> What the task requires: Lines from the top of the entries down to the line with "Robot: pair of" must be set down exactly as they stand, with both ends retained.

Segment Start: Supplied entries

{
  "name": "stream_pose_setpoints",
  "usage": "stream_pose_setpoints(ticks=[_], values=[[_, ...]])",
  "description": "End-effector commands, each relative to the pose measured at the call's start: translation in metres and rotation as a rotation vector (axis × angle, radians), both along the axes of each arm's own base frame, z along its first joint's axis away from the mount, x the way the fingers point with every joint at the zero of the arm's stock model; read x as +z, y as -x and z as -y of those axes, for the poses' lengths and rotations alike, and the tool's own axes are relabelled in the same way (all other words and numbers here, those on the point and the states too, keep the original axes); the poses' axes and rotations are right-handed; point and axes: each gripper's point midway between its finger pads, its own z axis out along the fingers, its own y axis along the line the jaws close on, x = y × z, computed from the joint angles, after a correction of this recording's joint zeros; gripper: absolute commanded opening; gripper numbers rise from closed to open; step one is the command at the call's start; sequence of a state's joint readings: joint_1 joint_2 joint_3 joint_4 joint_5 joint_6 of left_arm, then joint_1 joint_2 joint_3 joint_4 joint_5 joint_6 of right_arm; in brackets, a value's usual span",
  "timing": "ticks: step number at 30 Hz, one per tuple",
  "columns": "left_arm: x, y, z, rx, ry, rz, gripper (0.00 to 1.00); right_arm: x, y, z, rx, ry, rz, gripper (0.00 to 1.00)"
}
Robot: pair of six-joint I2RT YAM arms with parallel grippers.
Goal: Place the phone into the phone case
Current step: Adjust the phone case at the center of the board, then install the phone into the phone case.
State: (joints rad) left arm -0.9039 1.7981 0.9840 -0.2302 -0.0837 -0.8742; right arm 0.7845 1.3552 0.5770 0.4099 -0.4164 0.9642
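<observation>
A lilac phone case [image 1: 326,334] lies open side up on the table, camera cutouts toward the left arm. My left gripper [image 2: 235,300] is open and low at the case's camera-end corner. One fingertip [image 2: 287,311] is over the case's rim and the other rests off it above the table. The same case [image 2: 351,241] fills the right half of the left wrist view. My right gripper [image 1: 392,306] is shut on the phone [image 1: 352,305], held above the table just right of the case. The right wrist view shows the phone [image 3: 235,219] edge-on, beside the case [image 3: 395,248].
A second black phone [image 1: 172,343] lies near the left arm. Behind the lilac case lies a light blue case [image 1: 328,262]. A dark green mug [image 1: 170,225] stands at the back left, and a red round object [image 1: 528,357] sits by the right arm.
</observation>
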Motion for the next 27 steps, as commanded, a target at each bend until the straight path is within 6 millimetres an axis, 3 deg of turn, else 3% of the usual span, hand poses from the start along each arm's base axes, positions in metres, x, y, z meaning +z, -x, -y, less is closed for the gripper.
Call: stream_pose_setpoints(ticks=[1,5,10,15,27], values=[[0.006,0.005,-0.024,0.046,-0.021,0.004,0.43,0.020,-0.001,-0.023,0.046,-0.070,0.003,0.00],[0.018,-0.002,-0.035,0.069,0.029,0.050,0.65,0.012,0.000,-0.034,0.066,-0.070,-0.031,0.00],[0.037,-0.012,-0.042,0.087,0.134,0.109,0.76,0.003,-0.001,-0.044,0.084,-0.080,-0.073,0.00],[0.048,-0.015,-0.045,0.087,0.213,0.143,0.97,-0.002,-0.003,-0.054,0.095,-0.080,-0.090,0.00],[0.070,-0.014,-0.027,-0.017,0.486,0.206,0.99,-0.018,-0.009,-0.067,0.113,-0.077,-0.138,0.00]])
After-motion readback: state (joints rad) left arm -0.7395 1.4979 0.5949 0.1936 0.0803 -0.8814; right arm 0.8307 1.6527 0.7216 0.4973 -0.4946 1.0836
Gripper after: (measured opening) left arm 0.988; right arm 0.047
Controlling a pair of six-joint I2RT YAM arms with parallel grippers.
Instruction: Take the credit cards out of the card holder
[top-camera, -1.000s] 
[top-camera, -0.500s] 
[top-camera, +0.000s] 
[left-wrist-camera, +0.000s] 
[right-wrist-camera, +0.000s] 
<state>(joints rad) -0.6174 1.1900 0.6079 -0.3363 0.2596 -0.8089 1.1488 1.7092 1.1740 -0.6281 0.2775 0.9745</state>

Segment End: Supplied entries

> Answer space:
{
  "name": "stream_pose_setpoints",
  "usage": "stream_pose_setpoints(ticks=[_], values=[[_, ...]])",
  "description": "End-effector commands, each relative to the pose measured at the call's start: translation in metres and rotation as a rotation vector (axis × angle, radians), both along the axes of each arm's own base frame, z along its first joint's axis away from the mount, x the way the fingers point with every joint at the zero of the arm's stock model; read x as +z, y as -x and z as -y of those axes, for the poses' lengths and rotations alike, and the tool's own axes are relabelled in the same way (all other words and numbers here, those on the point and the states too, keep the original axes); the poses' axes and rotations are right-handed; point and axes: each gripper's point midway between its finger pads, its own z axis out along the fingers, its own y axis along the line the jaws close on, x = y × z, computed from the joint angles, after a correction of this recording's joint zeros; gripper: absolute commanded opening; gripper numbers rise from closed to open; step one is the command at the call's start; sequence of a state's joint readings: joint_1 joint_2 joint_3 joint_4 joint_5 joint_6 of left_arm, then joint_1 joint_2 joint_3 joint_4 joint_5 joint_6 of right_arm; in brackets, a value's usual span",
  "timing": "ticks: step number at 30 Hz, one per tuple",
  "columns": "left_arm: x, y, z, rx, ry, rz, gripper (0.00 to 1.00); right_arm: x, y, z, rx, ry, rz, gripper (0.00 to 1.00)"
}
Robot: pair of six-joint I2RT YAM arms with parallel grippers.

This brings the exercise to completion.